The cost of excellence has proven too great.

President Lois DeFleur has said that Binghamton University maintains a tradition of excellence — excellence through academics, diversity and extracurriculars. When it comes to the men’s basketball team, the only tradition to speak of lately is negative attention.

A beating that leaves a student in a coma for months, a basketball player who knocked down an elderly lady as he allegedly attempts to escape Wal-Mart with stolen condoms, and now another charged with selling and possessing cocaine (see Page 1). It’s a disgusting string of events that have put BU’s name in major newspapers all over the country for the last year and a half. All for the wrong reasons, all in the pursuit of excellence in the basketball world.

To achieve Division I success, and the notoriety that comes with it, we needed the Events Center. One complete with an administrative suite that makes the offices and classrooms in the Fine Arts Building and Glenn G. Bartle Library look like they belong on a prehistoric planet.

Then, after a few years of modest on-the-court success, we needed a new coach.

Don’t be fooled. The University and head honchos in the athletics department knew of Kevin Broadus’ tendency to accept players who are often in need of “second chances” when they hired him. Those second chance students are the ones who brought us to the NCAA tournament for that trouncing by Duke — in front of a national television audience. Little Binghamton, right there on CBS.

Those days, the University was praising Broadus.

A second chance, in itself, is not a bad thing: there’s no way that Mayben’s academic shortcomings could have been looked at as a precursor for drug charges. In the same vein, Broadus could not have foreseen Malik Alvin toppling a senior citizen at Wal-Mart because Alvin previously had academic troubles.

That doesn’t mean, however, that Broadus wasn’t rolling the dice when he offered as many second chances as he did. But, perhaps most important, he was doing what he was asked: to win quickly. That meant recruiting players without spotless backgrounds and perfect academic records. This is the Southern Tier, not Tobacco Road — the country’s best players who also happen to be the country’s model citizens aren’t knocking at our door. And as long as the team kept winning, no one said a word. (That’s a lie. Pete Thamel did.)

Profit and popularity? Achieved. Excellence? Well …

Mayben, rightfully, is gone from the team. But you wonder, if the philosophy had been different, whether Binghamton would’ve been involved with this trouble at all.

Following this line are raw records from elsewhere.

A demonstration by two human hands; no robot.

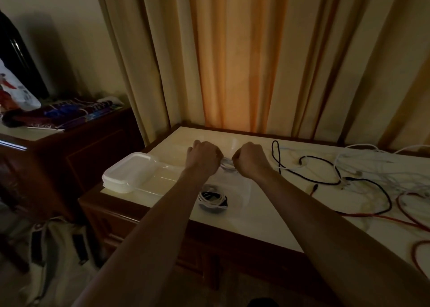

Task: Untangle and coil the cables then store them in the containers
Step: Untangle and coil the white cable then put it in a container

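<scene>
Both hands gripping coiled cable

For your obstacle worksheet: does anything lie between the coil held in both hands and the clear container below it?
Nothing visible does. The hands hold the white coil directly above the open clear container; the lids sit off to the left.

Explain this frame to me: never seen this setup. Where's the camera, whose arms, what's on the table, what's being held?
There is no robot here. One wide-angle camera on a person's head looks down at their own arms. The left hand and right hand both grip a small pale cable coil between them above the table. Nearer the person, a clear container holds coiled cables already. White lids are stacked at the left. Loose tangled cables, black, white and red, sprawl at the right.
</scene>
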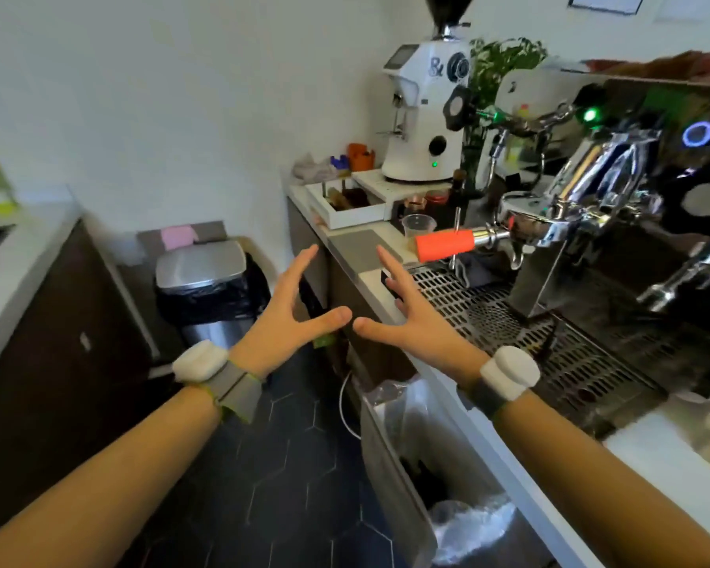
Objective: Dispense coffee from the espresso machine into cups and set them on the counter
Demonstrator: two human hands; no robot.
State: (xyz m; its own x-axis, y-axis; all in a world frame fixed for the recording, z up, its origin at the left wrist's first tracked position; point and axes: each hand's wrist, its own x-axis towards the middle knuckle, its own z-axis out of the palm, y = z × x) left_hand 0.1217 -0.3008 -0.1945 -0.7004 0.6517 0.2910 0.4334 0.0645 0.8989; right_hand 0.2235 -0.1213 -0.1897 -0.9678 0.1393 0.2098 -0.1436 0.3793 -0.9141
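Hands held out in front, both spread and holding nothing: left hand (290, 309) over the floor beside the counter (656, 465), right hand (406, 317) over the counter edge by the drip tray (521, 330), thumbs nearly meeting. Each wrist wears a band with a white block. Espresso machine (615, 223) stands at right, its portafilter (464, 243) locked in, orange handle pointing toward the hands. 1 clear cup (419, 227) sits on the counter just behind that handle. White grinder (425, 116) stands further back. Steel bin (206, 280) stands by the wall.
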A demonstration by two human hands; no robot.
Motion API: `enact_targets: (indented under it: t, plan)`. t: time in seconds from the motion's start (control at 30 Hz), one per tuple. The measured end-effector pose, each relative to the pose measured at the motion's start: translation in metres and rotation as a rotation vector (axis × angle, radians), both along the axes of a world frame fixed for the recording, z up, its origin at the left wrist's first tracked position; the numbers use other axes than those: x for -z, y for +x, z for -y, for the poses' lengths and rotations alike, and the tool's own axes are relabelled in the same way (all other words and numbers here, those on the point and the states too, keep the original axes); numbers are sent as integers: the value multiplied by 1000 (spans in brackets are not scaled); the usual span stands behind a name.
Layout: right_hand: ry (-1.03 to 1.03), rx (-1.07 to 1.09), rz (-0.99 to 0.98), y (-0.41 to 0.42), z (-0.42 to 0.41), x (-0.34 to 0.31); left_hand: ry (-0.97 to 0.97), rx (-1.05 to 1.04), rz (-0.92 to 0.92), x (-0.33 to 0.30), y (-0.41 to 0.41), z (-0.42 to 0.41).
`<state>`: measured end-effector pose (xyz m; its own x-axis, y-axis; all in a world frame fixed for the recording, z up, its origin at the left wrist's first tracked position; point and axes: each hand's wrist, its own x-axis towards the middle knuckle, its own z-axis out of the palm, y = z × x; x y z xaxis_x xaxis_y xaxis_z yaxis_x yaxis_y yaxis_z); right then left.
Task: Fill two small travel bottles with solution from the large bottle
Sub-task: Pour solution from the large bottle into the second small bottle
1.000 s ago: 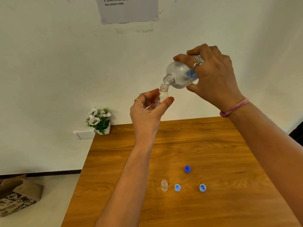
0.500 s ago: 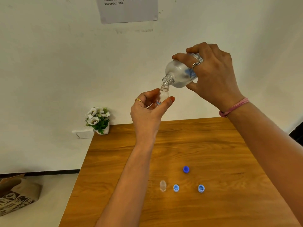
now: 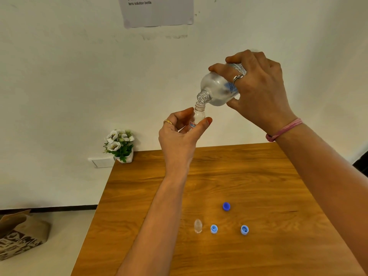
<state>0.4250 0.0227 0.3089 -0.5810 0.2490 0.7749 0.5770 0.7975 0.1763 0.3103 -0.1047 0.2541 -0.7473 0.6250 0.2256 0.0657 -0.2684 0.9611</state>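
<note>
Change: large bottle [image 3: 217,89] tipped slightly steeper than a second ago, hands otherwise steady.
Right hand [image 3: 260,92]: grip wrapped around the large bottle, neck angled down.
Left hand [image 3: 179,136]: pinching small travel bottle [image 3: 197,118] upright, mouth just under the large bottle's neck.
Table [image 3: 278,196]: three blue caps [image 3: 226,206], one clear cap [image 3: 198,226].

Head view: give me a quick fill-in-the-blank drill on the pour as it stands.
1. The large bottle is held tilted by the ____ hand.
2. The left hand holds the small travel bottle ____ the large bottle's mouth.
3. The number of blue caps lying on the wooden table is ____.

Missing words: right; under; three
</note>
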Motion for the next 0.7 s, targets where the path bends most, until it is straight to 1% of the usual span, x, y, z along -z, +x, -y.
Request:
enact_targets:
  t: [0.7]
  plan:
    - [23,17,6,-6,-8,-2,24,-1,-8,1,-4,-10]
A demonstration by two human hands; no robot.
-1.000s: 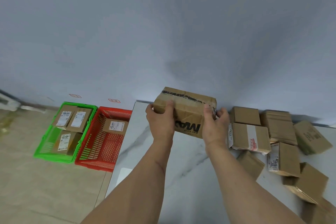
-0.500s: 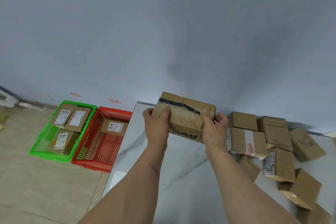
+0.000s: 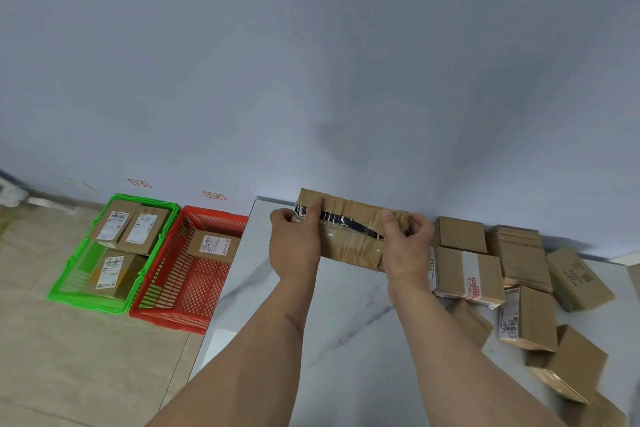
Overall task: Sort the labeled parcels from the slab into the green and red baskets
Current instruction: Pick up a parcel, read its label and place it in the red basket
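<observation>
Parcels fill green plastic basket (image 3: 65, 282) with three, red plastic basket (image 3: 162, 302) with one; both hands, left hand (image 3: 294, 246) and right hand (image 3: 405, 250), clamp a taped brown cardboard parcel (image 3: 349, 236); many crowd the white marble slab's (image 3: 346, 315) right edge.

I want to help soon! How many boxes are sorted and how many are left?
Done: three boxes lie in the green basket and one in the red basket. In hand: both the left hand and right hand hold a taped box. Left: a pile of boxes, at least eight, waits on the slab.
</observation>
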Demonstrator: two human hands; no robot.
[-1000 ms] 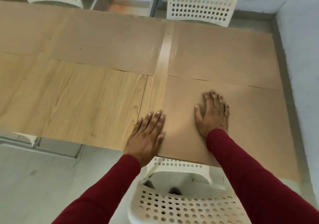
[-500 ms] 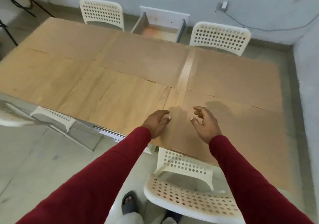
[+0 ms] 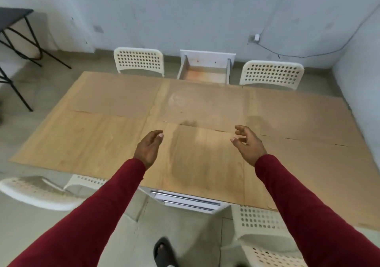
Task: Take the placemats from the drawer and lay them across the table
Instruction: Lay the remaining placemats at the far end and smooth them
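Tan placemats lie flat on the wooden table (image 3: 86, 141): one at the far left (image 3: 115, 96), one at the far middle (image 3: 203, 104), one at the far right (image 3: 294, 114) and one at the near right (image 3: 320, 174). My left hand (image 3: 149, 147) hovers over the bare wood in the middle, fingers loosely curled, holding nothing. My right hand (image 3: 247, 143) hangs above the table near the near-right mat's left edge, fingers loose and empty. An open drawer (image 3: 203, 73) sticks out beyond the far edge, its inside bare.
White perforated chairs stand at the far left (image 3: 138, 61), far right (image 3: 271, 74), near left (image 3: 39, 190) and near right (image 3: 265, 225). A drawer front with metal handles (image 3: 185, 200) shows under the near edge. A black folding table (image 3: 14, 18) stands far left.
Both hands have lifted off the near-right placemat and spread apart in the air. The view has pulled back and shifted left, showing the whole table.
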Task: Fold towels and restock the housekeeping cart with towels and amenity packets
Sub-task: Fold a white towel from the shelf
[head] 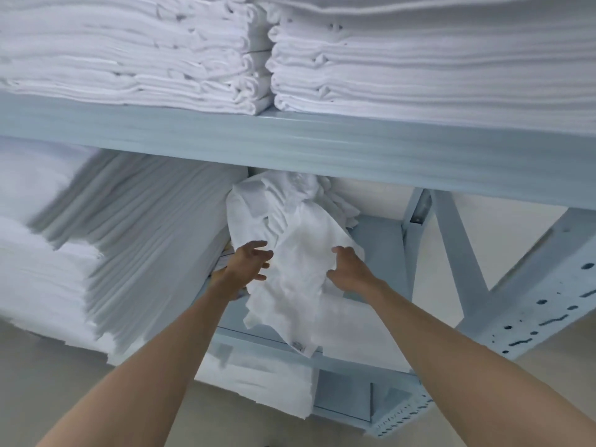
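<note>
Crumpled white towel [300, 259] (loose, unfolded) spills off the shelf [290, 146].

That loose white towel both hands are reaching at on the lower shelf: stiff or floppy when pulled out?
Likely floppy: the loose towel is crumpled and droops over the shelf edge. Probably light, as its thin folds hang freely. It may drag neighbours: it lies against the folded stack beside the left hand.

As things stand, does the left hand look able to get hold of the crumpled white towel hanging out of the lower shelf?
Probably yes. The left hand is open right beside the crumpled white towel, with nothing between them. The right hand is at the towel's other edge, out of its way.
</note>
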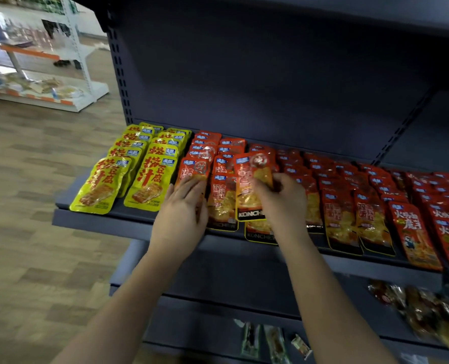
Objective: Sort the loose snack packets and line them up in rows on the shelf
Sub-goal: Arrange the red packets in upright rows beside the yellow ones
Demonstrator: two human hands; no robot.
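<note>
A person's two bare hands reach onto a dark shelf [129, 222] where yellow packets [144, 177] lie in rows at the left and red packets [341, 216] in rows to the right. The right hand [278, 198] holds one orange packet [249, 185] in a curled grip, its long axis running front to back, lifted above the third orange row, which lies directly beneath it. The left hand [181, 211], fingers straight and relaxed, presses flat on the neighbouring row just left, so the right hand is nearer the gap.
</note>
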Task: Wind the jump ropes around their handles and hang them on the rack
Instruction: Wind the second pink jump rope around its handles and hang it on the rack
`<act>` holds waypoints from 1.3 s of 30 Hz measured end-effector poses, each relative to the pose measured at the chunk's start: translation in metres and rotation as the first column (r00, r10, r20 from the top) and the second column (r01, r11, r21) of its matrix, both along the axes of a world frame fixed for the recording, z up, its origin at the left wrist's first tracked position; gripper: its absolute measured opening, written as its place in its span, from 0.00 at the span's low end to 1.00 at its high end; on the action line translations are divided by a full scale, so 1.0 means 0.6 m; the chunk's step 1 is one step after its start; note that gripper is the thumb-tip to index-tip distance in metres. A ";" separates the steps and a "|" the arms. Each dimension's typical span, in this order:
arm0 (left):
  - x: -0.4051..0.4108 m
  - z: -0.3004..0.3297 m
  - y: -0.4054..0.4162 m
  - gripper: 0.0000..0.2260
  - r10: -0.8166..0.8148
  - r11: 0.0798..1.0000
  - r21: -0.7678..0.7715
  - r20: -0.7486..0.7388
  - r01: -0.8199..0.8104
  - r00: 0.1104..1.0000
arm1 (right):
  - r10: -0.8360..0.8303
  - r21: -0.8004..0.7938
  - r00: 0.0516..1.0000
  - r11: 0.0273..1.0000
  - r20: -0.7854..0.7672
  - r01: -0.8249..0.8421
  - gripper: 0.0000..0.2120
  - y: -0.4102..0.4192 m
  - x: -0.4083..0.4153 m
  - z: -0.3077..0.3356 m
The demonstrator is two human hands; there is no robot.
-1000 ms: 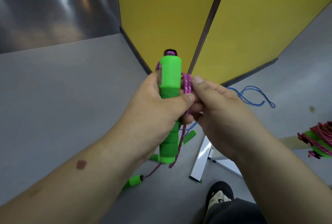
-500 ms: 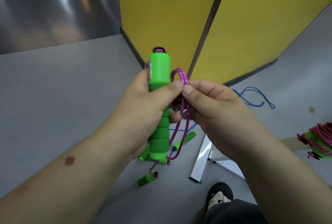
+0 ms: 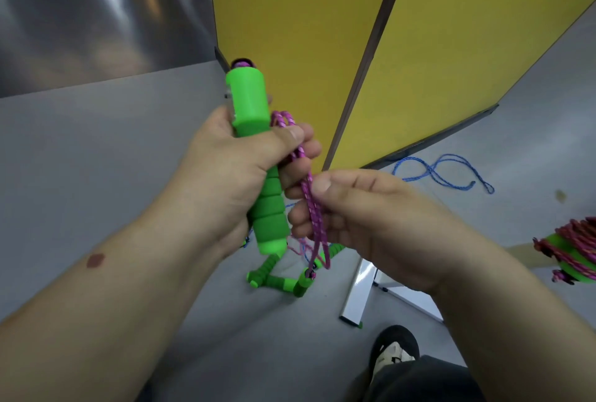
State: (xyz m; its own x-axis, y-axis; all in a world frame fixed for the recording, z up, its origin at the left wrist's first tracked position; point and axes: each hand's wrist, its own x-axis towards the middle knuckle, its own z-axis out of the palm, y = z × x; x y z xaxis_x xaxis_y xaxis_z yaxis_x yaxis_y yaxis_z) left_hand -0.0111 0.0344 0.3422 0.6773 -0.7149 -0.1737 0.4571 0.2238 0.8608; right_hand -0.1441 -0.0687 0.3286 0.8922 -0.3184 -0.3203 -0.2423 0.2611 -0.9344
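My left hand (image 3: 225, 169) grips a bright green jump-rope handle (image 3: 254, 150) held upright, thumb across its front. A pink braided rope (image 3: 311, 204) loops beside the handle. My right hand (image 3: 364, 217) pinches that rope between thumb and fingers, just right of the handle. The rope's strands hang down to the second green handle (image 3: 298, 283), which dangles near the floor beside another green handle (image 3: 263, 271). At the right edge hangs a wound green-and-pink jump rope (image 3: 572, 256).
A blue rope (image 3: 442, 172) lies loose on the grey floor by the yellow partition panels (image 3: 451, 46). A white metal rack foot (image 3: 358, 292) stands on the floor below my right hand. My shoe (image 3: 393, 353) is at the bottom.
My right hand slid down the pink rope, away from the handle top, drawing a loop out. The handle in my left hand shifted left and tilted, and the dangling handle swung right.
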 end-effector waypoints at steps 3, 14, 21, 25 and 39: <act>0.017 0.002 0.004 0.13 0.046 0.999 0.016 0.040 -0.047 0.998 | -0.026 -0.054 0.999 0.998 0.034 0.028 0.09 0.003 -0.001 0.003; -0.044 -0.024 0.003 0.17 -0.260 0.963 0.144 0.267 0.228 0.928 | -0.402 -0.084 0.889 0.900 0.218 0.427 0.09 -0.009 0.009 0.009; -0.021 -0.003 -0.003 0.14 -0.078 0.997 0.026 0.115 0.075 0.990 | -0.156 0.088 0.983 0.985 0.092 0.148 0.14 0.002 0.009 0.006; -0.002 -0.005 0.003 0.12 -0.016 0.999 0.050 0.149 0.009 0.989 | -0.072 -0.083 0.997 0.994 0.027 0.074 0.09 0.003 0.002 0.006; -0.045 -0.034 -0.002 0.17 -0.263 0.959 0.180 0.289 0.217 0.920 | -0.443 -0.011 0.873 0.891 0.202 0.454 0.11 -0.002 0.009 0.016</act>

After Mayben, there can’t be another embarrassment. Certainly, one player shouldn’t represent one team, and one team shouldn’t represent a student body. But it’s been multiple players, on the one team the school wants noticed above all others. It is, in the public’s perception, our school that is tarnished, not just one man. And the reputation of this University can’t take another round of court appearances and New York Post headlines.

Where you place the blame, at this point — Broadus, DeFleur, Joel Thirer — it doesn’t matter. From here out, there is no priority higher in athletics recruitment than caliber of character. Even at the expense of another return to CBS, it’s a cost we’ll have to bear.